**WHAT IS REQUIRED**
Leave no line out. Transcribe the whole listing exactly.
####################
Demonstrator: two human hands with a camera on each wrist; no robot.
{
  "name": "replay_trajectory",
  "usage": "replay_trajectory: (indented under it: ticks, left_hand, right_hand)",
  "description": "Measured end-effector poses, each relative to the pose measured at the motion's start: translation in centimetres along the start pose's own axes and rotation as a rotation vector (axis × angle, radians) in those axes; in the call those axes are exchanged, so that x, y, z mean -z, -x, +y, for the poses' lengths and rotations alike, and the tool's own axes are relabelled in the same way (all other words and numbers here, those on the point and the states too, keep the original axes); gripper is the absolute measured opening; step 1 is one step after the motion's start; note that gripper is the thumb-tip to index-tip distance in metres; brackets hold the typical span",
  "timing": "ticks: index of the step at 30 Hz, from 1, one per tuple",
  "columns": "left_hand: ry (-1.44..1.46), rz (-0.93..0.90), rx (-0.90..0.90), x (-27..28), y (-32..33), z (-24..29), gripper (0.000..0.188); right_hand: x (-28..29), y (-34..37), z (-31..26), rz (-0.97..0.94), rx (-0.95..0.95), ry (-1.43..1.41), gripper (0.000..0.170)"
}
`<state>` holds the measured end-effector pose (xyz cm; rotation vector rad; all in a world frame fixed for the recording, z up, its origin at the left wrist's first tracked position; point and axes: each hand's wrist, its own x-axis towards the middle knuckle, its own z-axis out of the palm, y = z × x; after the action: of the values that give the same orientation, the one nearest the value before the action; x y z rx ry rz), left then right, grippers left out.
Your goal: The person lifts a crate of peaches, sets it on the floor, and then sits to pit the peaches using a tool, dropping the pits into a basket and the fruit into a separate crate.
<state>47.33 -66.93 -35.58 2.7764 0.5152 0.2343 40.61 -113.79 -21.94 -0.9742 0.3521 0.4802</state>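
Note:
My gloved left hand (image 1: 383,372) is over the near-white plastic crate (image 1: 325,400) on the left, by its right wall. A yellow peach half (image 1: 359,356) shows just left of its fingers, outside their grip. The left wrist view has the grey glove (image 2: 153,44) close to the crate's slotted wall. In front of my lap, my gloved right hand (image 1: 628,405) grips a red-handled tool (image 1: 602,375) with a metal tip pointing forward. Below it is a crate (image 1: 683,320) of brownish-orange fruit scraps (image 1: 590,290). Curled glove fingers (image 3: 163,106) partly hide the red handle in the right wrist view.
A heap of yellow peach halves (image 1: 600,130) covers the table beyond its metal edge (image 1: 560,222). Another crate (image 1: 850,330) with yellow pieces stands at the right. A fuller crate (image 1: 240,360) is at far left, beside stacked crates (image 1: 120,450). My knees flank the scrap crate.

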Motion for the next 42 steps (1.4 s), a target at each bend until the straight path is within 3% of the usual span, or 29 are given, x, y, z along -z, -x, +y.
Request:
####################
**RESPONSE AREA**
Demonstrator: two human hands with a camera on each wrist; no robot.
{
  "name": "replay_trajectory",
  "usage": "replay_trajectory: (indented under it: ticks, left_hand, right_hand)",
  "description": "Measured end-effector poses, each relative to the pose measured at the motion's start: translation in centimetres along the start pose's own axes and rotation as a rotation vector (axis × angle, radians) in those axes; in the call those axes are exchanged, so that x, y, z mean -z, -x, +y, for the poses' lengths and rotations alike, and the tool's own axes are relabelled in the same way (all other words and numbers here, those on the point and the states too, keep the original axes); gripper is the absolute measured opening; step 1 is one step after the motion's start; note that gripper is the thumb-tip to index-tip distance in metres; brackets hold the typical span",
  "timing": "ticks: index of the step at 30 Hz, from 1, one per tuple",
  "columns": "left_hand: ry (-1.44..1.46), rz (-0.93..0.90), rx (-0.90..0.90), x (-27..28), y (-32..33), z (-24..29), gripper (0.000..0.188); right_hand: x (-28..29), y (-34..37), z (-31..26), rz (-0.97..0.94), rx (-0.95..0.95), ry (-1.43..1.41), gripper (0.000..0.170)"
}
`<state>` holds the measured end-effector pose (xyz cm; rotation vector rad; all in a world frame fixed for the recording, z up, its origin at the left wrist's first tracked position; point and axes: each hand's wrist, its own x-axis towards the middle knuckle, its own z-axis out of the palm, y = z × x; after the action: of the values that give the same orientation, the one nearest the value before the action; x y z rx ry rz), left then right, grippers left out.
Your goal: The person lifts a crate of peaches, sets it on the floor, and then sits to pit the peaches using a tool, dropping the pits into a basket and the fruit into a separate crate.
<state>47.33 -66.93 -35.58 2.7764 0.5152 0.2343 40.61 -113.79 -21.94 -0.9742 0.3521 0.4802</state>
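Note:
My gloved left hand (image 1: 383,372) is over the near-white plastic crate (image 1: 325,400) on the left, by its right wall. A yellow peach half (image 1: 359,356) shows just left of its fingers, outside their grip. The left wrist view has the grey glove (image 2: 153,44) close to the crate's slotted wall. In front of my lap, my gloved right hand (image 1: 628,405) grips a red-handled tool (image 1: 602,375) with a metal tip pointing forward. Below it is a crate (image 1: 683,320) of brownish-orange fruit scraps (image 1: 590,290). Curled glove fingers (image 3: 163,106) partly hide the red handle in the right wrist view.
A heap of yellow peach halves (image 1: 600,130) covers the table beyond its metal edge (image 1: 560,222). Another crate (image 1: 850,330) with yellow pieces stands at the right. A fuller crate (image 1: 240,360) is at far left, beside stacked crates (image 1: 120,450). My knees flank the scrap crate.
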
Motion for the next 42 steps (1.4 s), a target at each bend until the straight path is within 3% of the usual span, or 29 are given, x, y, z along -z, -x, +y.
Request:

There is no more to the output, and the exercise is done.